Required action.
Set the listing down again, exactly as it stands below.
Input data Start Marker
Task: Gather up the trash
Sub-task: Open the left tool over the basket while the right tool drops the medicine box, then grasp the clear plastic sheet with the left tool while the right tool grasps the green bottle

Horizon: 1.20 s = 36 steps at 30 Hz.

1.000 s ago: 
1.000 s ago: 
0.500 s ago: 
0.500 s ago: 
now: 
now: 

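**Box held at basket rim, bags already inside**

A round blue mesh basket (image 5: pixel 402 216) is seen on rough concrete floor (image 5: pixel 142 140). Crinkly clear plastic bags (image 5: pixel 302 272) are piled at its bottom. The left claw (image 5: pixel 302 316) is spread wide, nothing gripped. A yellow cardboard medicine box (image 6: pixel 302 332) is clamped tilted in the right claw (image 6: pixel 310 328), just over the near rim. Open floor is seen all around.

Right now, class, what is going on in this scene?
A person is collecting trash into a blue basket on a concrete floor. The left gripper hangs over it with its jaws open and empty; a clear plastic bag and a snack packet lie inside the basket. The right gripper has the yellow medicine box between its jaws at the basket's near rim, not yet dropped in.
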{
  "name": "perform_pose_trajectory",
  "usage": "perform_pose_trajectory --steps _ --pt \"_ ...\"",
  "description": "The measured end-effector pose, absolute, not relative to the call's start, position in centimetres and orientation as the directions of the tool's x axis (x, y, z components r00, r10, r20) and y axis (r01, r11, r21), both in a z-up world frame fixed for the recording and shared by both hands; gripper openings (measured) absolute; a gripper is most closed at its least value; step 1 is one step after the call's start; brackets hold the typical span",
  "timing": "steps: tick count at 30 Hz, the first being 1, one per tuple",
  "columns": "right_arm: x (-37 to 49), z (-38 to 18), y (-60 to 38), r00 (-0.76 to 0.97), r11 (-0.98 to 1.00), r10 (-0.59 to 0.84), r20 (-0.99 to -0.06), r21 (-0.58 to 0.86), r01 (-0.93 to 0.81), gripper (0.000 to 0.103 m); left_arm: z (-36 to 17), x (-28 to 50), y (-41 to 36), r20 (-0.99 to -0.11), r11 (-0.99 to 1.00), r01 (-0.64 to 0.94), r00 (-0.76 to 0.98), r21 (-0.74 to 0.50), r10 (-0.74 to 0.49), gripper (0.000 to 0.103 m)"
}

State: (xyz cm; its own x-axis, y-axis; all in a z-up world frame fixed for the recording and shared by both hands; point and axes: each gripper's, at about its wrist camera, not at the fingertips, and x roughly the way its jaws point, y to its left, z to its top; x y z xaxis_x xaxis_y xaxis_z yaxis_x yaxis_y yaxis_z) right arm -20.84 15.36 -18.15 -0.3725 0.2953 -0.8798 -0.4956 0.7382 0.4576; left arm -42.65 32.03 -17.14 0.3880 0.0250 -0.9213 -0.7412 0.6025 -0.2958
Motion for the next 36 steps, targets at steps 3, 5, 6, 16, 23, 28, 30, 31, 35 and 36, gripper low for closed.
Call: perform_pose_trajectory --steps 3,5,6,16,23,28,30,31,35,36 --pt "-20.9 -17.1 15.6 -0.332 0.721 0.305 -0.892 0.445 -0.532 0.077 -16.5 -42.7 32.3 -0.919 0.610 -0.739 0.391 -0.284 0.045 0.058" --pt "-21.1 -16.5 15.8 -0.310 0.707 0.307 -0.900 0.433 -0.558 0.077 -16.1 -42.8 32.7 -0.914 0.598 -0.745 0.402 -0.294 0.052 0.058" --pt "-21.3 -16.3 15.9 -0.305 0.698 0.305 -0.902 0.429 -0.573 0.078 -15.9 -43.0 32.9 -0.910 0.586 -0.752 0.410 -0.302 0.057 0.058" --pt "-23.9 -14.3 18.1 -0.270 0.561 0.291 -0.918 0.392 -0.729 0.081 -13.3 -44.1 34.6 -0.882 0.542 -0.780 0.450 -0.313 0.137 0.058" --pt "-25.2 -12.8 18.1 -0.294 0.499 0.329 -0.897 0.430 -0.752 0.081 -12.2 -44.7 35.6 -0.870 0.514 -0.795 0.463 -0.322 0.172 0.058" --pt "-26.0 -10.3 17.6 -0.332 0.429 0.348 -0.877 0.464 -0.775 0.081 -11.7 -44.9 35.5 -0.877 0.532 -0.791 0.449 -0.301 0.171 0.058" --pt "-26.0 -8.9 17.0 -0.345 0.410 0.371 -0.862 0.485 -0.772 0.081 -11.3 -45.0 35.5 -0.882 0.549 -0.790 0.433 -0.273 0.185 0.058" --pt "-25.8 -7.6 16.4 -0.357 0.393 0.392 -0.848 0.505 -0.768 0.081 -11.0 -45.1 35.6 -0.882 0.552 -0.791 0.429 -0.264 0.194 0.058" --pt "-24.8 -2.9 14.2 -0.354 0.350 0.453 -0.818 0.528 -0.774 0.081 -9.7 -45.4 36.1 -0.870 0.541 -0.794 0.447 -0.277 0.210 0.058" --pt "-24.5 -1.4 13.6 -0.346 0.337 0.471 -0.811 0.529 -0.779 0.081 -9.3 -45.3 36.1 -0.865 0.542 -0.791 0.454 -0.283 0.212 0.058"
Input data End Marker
Expected output.
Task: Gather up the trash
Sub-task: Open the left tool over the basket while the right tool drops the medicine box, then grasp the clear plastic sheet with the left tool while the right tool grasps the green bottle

Horizon: 1.20 s = 36 steps at 30 Hz.

1.000 s ago: 
1.000 s ago: 
0.500 s ago: 
0.500 s ago: 
now: 
now: 

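**Box held at basket rim, bags already inside**

A round blue mesh basket (image 5: pixel 402 216) is seen on rough concrete floor (image 5: pixel 142 140). Crinkly clear plastic bags (image 5: pixel 302 272) are piled at its bottom. The left claw (image 5: pixel 302 316) is spread wide, nothing gripped. A yellow cardboard medicine box (image 6: pixel 302 332) is clamped tilted in the right claw (image 6: pixel 310 328), just over the near rim. Open floor is seen all around.

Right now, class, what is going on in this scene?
A person is collecting trash into a blue basket on a concrete floor. The left gripper hangs over it with its jaws open and empty; a clear plastic bag and a snack packet lie inside the basket. The right gripper has the yellow medicine box between its jaws at the basket's near rim, not yet dropped in.
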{
  "name": "perform_pose_trajectory",
  "usage": "perform_pose_trajectory --steps _ --pt \"_ ...\"",
  "description": "The measured end-effector pose, absolute, not relative to the call's start, position in centimetres and orientation as the directions of the tool's x axis (x, y, z components r00, r10, r20) and y axis (r01, r11, r21), both in a z-up world frame fixed for the recording and shared by both hands; gripper openings (measured) absolute; a gripper is most closed at its least value; step 1 is one step after the call's start; brackets hold the typical span",
  "timing": "steps: tick count at 30 Hz, the first being 1, one per tuple",
  "columns": "right_arm: x (-37 to 49), z (-38 to 18), y (-60 to 38), r00 (-0.76 to 0.97), r11 (-0.98 to 1.00), r10 (-0.59 to 0.84), r20 (-0.99 to -0.06), r21 (-0.58 to 0.86), r01 (-0.93 to 0.81), gripper (0.000 to 0.103 m); left_arm: z (-36 to 17), x (-28 to 50), y (-41 to 36), r20 (-0.99 to -0.11), r11 (-0.99 to 1.00), r01 (-0.64 to 0.94), r00 (-0.76 to 0.98), r21 (-0.74 to 0.50), r10 (-0.74 to 0.49), gripper (0.000 to 0.103 m)"
}

State: (xyz cm; its own x-axis, y-axis; all in a z-up world frame fixed for the recording and shared by both hands; point and axes: each gripper's, at about its wrist camera, not at the fingertips, and x roughly the way its jaws point, y to its left, z to its top; x y z xaxis_x xaxis_y xaxis_z yaxis_x yaxis_y yaxis_z) right arm -20.84 15.36 -18.15 -0.3725 0.2953 -0.8798 -0.4956 0.7382 0.4576; left arm -42.65 32.03 -17.14 0.3880 0.0250 -0.9213 -0.7412 0.6025 -0.2958
Motion for the next 36 steps, targets at steps 3, 5, 6, 16, 23, 28, 30, 31, 35 and 36, gripper low for closed.
Call: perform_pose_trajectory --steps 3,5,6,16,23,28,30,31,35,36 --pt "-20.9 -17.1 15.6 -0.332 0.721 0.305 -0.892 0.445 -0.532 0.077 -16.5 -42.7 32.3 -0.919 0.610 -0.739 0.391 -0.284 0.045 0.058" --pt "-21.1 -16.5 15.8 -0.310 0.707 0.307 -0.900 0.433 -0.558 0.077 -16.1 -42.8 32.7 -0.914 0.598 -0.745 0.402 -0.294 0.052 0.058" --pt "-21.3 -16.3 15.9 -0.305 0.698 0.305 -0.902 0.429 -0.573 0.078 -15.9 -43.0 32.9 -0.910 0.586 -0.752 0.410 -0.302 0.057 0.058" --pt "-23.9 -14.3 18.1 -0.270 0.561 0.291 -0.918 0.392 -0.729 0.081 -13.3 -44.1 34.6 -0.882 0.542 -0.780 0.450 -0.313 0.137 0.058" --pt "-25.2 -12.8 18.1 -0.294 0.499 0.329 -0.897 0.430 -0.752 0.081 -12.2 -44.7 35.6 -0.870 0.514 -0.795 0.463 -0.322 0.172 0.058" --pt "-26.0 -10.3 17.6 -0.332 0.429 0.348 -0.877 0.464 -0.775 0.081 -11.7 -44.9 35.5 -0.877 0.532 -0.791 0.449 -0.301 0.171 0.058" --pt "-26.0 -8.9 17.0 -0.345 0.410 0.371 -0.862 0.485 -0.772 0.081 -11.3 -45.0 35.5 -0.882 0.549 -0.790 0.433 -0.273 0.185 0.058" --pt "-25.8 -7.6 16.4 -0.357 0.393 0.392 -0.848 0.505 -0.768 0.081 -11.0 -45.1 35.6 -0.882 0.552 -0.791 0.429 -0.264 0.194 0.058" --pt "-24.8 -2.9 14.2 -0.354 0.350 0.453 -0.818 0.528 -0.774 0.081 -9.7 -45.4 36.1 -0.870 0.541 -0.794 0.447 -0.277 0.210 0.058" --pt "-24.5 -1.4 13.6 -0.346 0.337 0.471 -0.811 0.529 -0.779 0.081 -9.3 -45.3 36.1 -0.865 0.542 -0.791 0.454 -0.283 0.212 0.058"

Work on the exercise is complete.